There are resources available if you are thinking of suicide or self harm : https://findahelpline.com

You Always Come Back to Me

I made my therapist cry today; explaining how this makes me feel, even all these years later.

Like grieving a best friend’s passing and missing them like missing a part of you. Until one day the wound heals and you don’t miss them quite as much.

Then suddenly you get the opportunity to talk to them, to hear they’re okay.

I’ve never been able to turn down the opportunity.

Neither have you.

I don’t miss you ever as much as I miss you every September.

You always come back to me in the fall.

Hope this finds you well,

-L

Even in the Night

Darkness recognizes darkness.

That’s my theory on why I can’t seem to sleep until it’s light out.

While lying awake at night, I relish the thoughts of just going for a drive, going for late night/early morning McDonald’s, going out and about in the stillest of hours. At night it feels like I can do anything or be anyone.

Yet, as much as my bed often feels like a refuge, it feels like it has walls closing in as soon as the light begins to fade. Walls close in as the darkness quickens.

Sleep never comes easy at night but as the dawn breaks, I’m able to drift away securely.

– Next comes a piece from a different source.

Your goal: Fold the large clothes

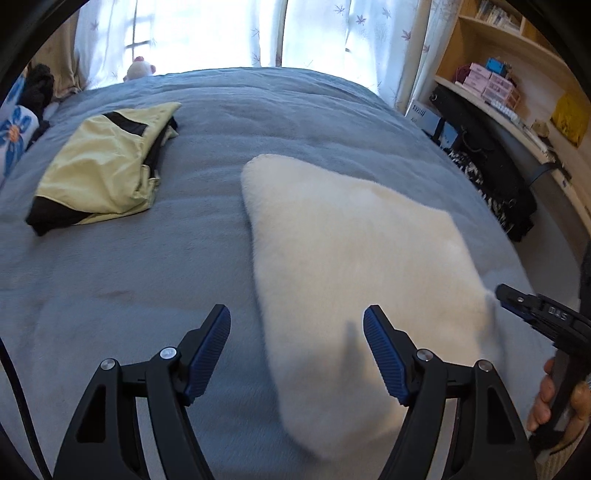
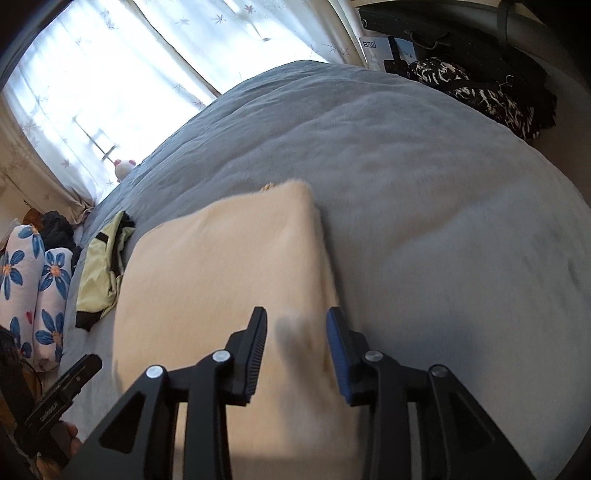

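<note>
Fluffy cream fleece garment (image 1: pixel 354 258); matt, plush grey blanket (image 1: pixel 147 277); ribbed tool pads (image 1: pixel 384 354).

The left wrist view looks down and forward along its own fingers (image 1: pixel 384 354) over the bed (image 1: pixel 110 277) toward the curtained window (image 1: pixel 221 33), close above the folded cream garment (image 1: pixel 351 258), with shelves (image 1: pixel 517 74) at its right edge. The right wrist view faces the same way but is rolled, so the window (image 2: pixel 110 74) sits upper left. Both share the bed (image 2: pixel 443 184), the cream garment (image 2: pixel 221 277), the yellow-green garment (image 1: pixel 99 162) (image 2: pixel 99 273) and the window.
</note>
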Tool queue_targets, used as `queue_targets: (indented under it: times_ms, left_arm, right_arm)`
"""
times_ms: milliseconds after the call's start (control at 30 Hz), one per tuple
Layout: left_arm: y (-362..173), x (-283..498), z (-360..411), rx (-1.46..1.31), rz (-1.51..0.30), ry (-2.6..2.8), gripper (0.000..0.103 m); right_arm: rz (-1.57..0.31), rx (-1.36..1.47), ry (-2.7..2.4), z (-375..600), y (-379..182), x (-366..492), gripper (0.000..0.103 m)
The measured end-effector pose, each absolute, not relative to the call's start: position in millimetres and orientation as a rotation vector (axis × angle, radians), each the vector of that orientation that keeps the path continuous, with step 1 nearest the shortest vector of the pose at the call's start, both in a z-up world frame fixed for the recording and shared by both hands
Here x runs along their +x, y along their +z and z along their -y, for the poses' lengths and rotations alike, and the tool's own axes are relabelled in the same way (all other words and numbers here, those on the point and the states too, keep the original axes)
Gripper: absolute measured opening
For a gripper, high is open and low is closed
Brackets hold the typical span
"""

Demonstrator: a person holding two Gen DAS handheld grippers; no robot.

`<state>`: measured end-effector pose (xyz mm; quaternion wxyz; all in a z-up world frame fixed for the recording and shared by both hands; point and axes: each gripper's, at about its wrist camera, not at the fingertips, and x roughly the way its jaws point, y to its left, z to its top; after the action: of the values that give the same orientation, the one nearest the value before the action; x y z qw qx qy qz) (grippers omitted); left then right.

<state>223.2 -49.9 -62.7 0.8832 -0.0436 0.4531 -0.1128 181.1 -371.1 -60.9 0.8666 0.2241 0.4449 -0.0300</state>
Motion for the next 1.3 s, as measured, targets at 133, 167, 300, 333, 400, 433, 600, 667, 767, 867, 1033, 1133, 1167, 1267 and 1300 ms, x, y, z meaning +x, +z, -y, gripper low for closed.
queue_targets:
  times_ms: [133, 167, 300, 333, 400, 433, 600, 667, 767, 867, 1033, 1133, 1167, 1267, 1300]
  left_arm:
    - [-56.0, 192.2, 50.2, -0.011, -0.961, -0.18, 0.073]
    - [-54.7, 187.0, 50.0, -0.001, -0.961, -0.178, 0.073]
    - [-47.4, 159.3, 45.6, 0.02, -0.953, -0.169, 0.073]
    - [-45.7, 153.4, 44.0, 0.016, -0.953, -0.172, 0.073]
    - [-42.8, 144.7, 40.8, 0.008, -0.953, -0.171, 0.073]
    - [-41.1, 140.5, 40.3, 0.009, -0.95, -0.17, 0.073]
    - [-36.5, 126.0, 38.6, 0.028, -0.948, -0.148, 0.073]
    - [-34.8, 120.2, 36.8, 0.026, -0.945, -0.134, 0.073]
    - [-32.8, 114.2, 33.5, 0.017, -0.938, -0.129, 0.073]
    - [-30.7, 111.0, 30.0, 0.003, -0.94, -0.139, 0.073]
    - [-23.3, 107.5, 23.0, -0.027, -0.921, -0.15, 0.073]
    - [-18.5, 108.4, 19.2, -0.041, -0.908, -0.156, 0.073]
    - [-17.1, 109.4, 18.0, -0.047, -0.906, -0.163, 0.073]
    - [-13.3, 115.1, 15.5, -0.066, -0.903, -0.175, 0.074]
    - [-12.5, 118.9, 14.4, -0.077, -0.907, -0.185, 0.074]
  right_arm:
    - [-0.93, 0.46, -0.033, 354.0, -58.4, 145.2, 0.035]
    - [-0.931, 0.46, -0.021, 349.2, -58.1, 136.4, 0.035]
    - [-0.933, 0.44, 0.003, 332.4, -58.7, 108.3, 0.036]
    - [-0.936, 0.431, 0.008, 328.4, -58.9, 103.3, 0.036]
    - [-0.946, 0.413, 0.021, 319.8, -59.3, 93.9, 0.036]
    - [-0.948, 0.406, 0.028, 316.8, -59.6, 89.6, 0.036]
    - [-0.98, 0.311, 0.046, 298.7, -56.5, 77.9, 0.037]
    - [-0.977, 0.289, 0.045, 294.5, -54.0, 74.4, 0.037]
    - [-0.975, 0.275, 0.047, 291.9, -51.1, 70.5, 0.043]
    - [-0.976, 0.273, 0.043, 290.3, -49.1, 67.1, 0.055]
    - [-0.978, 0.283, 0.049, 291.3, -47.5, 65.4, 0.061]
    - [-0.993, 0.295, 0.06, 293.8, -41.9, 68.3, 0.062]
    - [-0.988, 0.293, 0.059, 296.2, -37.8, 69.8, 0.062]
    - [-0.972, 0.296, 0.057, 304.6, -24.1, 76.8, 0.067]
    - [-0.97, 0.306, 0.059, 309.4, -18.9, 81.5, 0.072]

The darkness in my mind and in my heart recognizes darkness and waits to conquer me once I close my eyes.

Half of this battle is working my entire life around this. In that, I have succeeded. I have worked one entire year of night shifts and have slept soundly during the daylight.

The darkness has all but put out my light.

How can darkness be at once still and freeing, yet heavy and suffocating?

I’m tired of the dark but it still feels safer, though only while awake.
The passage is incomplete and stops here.